Dog training myths

(WTNH)- Michelle Douglas, CPDT-KA, CDBC, of The Refined Canine, LLC, Certified Professional Dog Trainer and Certified Dog Behavior Consultant discusses some popular myths about dogs that can inhibit your relationships and the training process.

The Alpha Myth or The Pack Myth
1) Dominance in wolves is not violent or forceful. The “Alpha” is simply the eldest member of the family.

2) Domestic dogs are NOT wolves and are not true pack animals anyway.

3) Dominance is a relationship between two or more members of the same species. Your dog will never see you in terms of dominance because you are not a dog. You are the “leader” simply because you provide the food and shelter, but you do not need to be forceful to prove it.

4) Dogs establish dominance based on confidence level in specific situations. One dog may be more confident in social settings, and thus take the lead; while another may be more confident around a lake or pool. Dominance is not a personality trait.

5)  The American Society for Animal Behavior (Veterinary Behaviorists) and the Association of Professional Dog Trainers both have position statements regarding Dominance, and both include citations to scientific studies which support these points.

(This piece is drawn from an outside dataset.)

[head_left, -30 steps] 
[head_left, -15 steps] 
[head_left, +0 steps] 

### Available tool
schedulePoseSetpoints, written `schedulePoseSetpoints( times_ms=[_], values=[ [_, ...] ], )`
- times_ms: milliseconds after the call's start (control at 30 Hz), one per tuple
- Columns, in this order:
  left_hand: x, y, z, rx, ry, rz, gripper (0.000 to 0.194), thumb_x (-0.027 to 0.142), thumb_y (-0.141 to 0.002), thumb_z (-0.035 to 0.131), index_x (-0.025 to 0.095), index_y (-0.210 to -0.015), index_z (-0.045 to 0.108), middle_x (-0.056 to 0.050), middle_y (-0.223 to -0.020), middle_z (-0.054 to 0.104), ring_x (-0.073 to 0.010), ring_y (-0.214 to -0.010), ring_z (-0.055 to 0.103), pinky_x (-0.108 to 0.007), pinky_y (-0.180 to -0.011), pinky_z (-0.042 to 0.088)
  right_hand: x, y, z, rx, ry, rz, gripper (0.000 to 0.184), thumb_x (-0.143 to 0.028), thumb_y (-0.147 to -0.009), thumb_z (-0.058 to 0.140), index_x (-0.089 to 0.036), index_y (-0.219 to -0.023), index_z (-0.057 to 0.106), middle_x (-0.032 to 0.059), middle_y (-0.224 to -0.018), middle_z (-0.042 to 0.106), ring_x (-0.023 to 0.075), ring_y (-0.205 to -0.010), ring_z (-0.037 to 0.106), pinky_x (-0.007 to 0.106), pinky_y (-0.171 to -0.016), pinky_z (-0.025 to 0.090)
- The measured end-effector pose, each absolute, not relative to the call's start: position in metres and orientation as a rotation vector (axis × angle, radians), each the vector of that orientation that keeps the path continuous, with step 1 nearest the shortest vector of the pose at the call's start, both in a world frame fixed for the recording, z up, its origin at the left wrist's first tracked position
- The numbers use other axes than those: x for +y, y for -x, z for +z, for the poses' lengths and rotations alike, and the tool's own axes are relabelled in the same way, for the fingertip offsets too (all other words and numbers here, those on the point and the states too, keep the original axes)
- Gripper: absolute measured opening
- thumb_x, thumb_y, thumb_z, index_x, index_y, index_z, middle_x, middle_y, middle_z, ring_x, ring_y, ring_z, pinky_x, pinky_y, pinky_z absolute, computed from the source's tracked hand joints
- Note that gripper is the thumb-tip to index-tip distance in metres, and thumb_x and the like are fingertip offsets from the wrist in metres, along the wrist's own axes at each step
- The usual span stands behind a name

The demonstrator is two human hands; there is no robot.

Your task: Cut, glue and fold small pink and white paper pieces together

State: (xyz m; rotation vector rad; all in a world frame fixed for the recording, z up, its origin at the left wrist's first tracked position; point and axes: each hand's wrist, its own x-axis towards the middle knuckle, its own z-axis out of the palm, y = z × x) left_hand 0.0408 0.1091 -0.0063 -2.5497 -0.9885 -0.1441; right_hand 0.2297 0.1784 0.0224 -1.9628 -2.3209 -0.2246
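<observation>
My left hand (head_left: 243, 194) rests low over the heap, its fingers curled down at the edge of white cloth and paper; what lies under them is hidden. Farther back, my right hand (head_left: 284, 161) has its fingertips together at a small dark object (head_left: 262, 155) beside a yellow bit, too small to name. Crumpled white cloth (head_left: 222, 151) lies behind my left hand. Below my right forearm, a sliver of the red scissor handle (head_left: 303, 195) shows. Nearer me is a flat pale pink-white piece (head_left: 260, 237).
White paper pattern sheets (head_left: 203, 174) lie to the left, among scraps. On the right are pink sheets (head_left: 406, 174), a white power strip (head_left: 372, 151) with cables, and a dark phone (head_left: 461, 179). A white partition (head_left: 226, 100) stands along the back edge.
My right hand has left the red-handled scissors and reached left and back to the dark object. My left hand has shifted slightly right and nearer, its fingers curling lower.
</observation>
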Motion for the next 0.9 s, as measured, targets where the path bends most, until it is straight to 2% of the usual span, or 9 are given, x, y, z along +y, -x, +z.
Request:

MYTH: Working breeds need a heavy hand. 

TRUTH: All animals learn what works for them. If a behavior gets them access to something they want, or if it feels good, it will be repeated. 

1) All dogs will need to be fed for the rest of their lives. Almost all dogs will work for food, and this makes training easy and fun!

2) Punishment that is painful or scary is not only unnecessary, but can create negative associations which can lead to fear or anxiety based behaviors, including aggression.

3) We simply know better techniques now; so there is no need (or excuse) to use choke, prong or shock collars, especially for pet dogs.

Puppies shouldn’t go to training, or anywhere until they’ve had all of their shots: 

1) Social imprinting has a critical deadline and puppies who miss the socialization window may never reach their full potential.

2) 6-12 weeks of age is the socialization window, after which the imprinting slows down. Socialization must continue, but those first 12 weeks are critical.

3) The risk of potential exposure to a disease are relatively low compared to the risk of developing life-long behavior problems due to lack of sufficient early positive socialization. Well-run puppy classes only allow puppies who are health-checked, and any messes are immediately cleaned up with disinfectant.

4) Socialization should include exposure (in a FUN and POSITIVE way) to anything the puppy may encounter throughout its entire life, including all types of people and children. Dr. Ian Dunbar recommends that a puppy should meet 100 people in the first eight weeks of life, and another 100 people between 8-12 weeks!

5) The American Society for Animal Behavior also has a position statement stressing the importance of early positive socialization.

6) Dr. Dunbar has created the Sirius Puppy Raising Initiative as a “how to” guide to raising a well-rounded puppy.